**TO DO**
An exact restatement of the data is required, with the images omitted.

□ □ □ □

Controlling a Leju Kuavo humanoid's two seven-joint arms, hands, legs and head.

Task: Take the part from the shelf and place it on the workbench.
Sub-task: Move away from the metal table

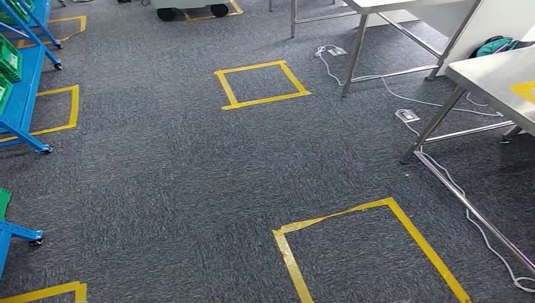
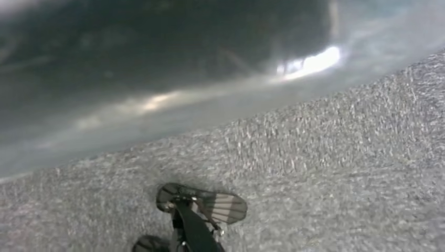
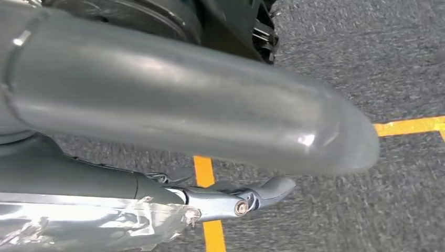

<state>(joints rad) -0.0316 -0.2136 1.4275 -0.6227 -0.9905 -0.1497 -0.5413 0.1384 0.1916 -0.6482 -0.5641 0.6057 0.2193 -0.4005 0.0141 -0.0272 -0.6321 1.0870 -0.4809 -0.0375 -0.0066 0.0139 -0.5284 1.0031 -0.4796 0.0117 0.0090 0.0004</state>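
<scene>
A shelf [image 1: 22,95] stands at the left edge of the floor, with bins [image 1: 9,57] on it. Two workbenches [image 1: 498,79] stand at the right, one behind the other, cables [image 1: 435,104] lying beneath them. Taped squares [image 1: 262,84] lie on the carpet [image 1: 164,177] between shelf and workbenches.

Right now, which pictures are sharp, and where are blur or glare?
Head view: sharp and evenly lit, the yellow tape squares crisp on the carpet. Left wrist view: much of it a blurred dark smear with a bright glare streak. Right wrist view: the right hand looms soft, with small highlights; the carpet behind is slightly blurred.
</scene>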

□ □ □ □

**SOLVED PROBLEM**
Controlling a Leju Kuavo humanoid's two seven-joint arms, hands, legs and head.

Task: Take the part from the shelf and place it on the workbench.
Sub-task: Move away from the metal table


<state>(joints rad) -0.0316 -0.2136 1.4275 -0.6227 -0.9905 -0.1497 -0.5413 0.1384 0.1916 -0.6482 -0.5641 0.6057 0.2193 -0.4005 0.0141 -0.0272 -0.6321 1.0870 -0.4809 -0.0375 -0.0066 0.0139 -0.5284 1.0031 -0.4796 0.0117 0.0090 0.0004</state>
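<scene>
A shelf [image 1: 22,95] stands at the left edge of the floor, with bins [image 1: 9,57] on it. Two workbenches [image 1: 498,79] stand at the right, one behind the other, cables [image 1: 435,104] lying beneath them. Taped squares [image 1: 262,84] lie on the carpet [image 1: 164,177] between shelf and workbenches.

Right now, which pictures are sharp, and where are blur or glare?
Head view: sharp and evenly lit, the yellow tape squares crisp on the carpet. Left wrist view: much of it a blurred dark smear with a bright glare streak. Right wrist view: the right hand looms soft, with small highlights; the carpet behind is slightly blurred.
</scene>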

That concludes the answer to the exercise.